Many of those considered most gifted turned out to have disastrous or even pointless lives. One young man, the son of a wealthy doctor and artistic mother, was singled out as exceptionally blessed: ‘Perhaps more than any other boy who has been in the Grant Study,’ wrote one researcher about him, ‘the following participant exemplifies the qualities of a superior personality: stability, intelligence, good judgment, health, high purpose, and ideals.’
At the age of 31, the young man grew hostile toward his parents and eventually the world. Although the study lost track of him for a time, eventually Vaillant and his colleagues discovered he had lived nomadically, dated a psychotic girlfriend, smoked a good deal of dope and dined out on a rich seam of humorous stories before dying young.
Another young man, considered one of the most ‘bubbling and effervescent’ of the group, followed a batch of odd jobs and married a string of women before finally coming out of the closet and becoming a leader in the gay rights movement. Nevertheless, despite this newfound honesty with himself, he became a heavy drinker and at 64 killed himself by drunkenly falling down his apartment building’s stairs.
Bock was shocked by how his best and brightest were doing. “They were normal when I picked them,’ he remarked when Vaillant caught up with him in the 1960s. ‘It must have been the psychiatrists who screwed them up.’
On the other hand, others who’d started out with difficult early lives rallied as time went on. One young social misfit, given to depression, found his calling as a psychiatrist in mid-life after someone was simply kind to him during one of his bouts in the hospital.
All the usual confident predictions about people’s lives are defied by this sampling and also by another study managed by Vaillant, called the Glueck cohort. This study contains the flip side of the Harvard cohort: a group of non-delinquent boys from inner-city Boston, the offspring of poor and largely foreign-born parents, who were also followed for 70 years.
In both groups, rich and poor, Valliant has noted the same themes and he is very careful about generalizing what he has observed. Money and even a good start don’t guarantee happiness or success. Good luck doesn’t guarantee happiness. A particular personality type doesn’t guarantee happiness. What appears to be the x-factor is not how much difficulty you face in your life but your response to that difficulty.
As a psychiatrist, Vaillant is particularly interested in ‘adaptations’, or defense mechanisms – how a human unconsciously responds to stress, whether outright pain, or conflict of any sort or even the unknown.
Although many of his young men began using immature adaptations (such as acting out, passive aggression or projection), as time wore on, the most successful found mature adaptations, such as humor, ways of sublimating aggression (such as sport), working out conflict constructively or altruism. Indeed, among those living longest, as they reached 50, both human and altruism became more common and immature responses more rare.

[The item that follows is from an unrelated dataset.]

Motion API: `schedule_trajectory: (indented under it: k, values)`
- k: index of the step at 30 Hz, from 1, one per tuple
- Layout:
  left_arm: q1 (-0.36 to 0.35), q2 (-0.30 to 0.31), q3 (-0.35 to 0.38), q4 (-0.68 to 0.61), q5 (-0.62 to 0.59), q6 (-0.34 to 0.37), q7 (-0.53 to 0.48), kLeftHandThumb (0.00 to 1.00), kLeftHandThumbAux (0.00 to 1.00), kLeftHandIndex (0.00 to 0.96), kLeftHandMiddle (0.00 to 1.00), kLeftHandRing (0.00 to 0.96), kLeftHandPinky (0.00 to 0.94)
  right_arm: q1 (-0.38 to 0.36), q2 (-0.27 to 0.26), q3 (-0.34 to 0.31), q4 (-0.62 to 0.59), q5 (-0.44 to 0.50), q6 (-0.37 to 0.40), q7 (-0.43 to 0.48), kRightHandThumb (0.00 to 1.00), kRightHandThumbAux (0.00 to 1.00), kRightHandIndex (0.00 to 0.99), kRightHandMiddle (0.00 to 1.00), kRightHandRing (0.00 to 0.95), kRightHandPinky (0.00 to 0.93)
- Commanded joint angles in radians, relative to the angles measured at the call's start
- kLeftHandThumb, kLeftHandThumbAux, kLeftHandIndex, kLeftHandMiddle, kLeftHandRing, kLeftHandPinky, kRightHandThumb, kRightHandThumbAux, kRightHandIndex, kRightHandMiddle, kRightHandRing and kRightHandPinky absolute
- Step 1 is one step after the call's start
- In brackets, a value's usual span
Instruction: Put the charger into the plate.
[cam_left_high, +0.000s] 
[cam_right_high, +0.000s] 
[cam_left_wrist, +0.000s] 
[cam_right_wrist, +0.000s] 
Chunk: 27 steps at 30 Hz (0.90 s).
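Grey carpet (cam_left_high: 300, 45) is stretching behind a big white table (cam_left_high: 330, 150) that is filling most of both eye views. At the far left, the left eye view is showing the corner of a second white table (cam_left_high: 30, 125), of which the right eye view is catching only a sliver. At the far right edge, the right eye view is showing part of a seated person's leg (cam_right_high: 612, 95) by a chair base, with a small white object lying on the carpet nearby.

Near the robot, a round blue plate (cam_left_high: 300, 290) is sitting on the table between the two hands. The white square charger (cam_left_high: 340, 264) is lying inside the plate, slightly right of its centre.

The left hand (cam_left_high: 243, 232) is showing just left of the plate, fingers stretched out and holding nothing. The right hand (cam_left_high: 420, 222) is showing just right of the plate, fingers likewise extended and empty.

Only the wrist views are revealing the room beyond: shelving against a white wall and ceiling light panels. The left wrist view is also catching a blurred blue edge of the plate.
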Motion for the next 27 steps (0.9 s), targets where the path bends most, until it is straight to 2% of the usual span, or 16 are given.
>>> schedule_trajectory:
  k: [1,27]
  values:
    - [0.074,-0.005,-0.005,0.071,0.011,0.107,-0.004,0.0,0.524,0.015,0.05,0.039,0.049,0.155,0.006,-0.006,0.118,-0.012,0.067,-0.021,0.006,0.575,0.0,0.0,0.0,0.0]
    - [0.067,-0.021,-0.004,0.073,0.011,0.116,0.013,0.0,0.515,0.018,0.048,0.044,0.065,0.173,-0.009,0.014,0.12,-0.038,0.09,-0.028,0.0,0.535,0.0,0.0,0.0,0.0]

Illness, nutritional pioneer Dr. Stephen Davies once said, is simply the failure of an organism to adapt to his environment. That environment can be entirely hostile, but we remain healthy if we understand how to navigate through it with grace.
In his article, Shenk calls mature adaptations a ‘real life alchemy’, ‘a way of turning the dross of emotional crises, pain and deprivation into the gold of human connection, accomplishment and creativity’. Vaillant likens it to the grit of sand in an oyster eventually transforming into a pearl.
This idea seems to me to be profound. So much of the time in the personal development field, we suggest that we have the power to make the bad times go away permanently.
What is most important is the understanding that every tough moment is your life’s biggest pearl. That, in my view, is the key to the good life.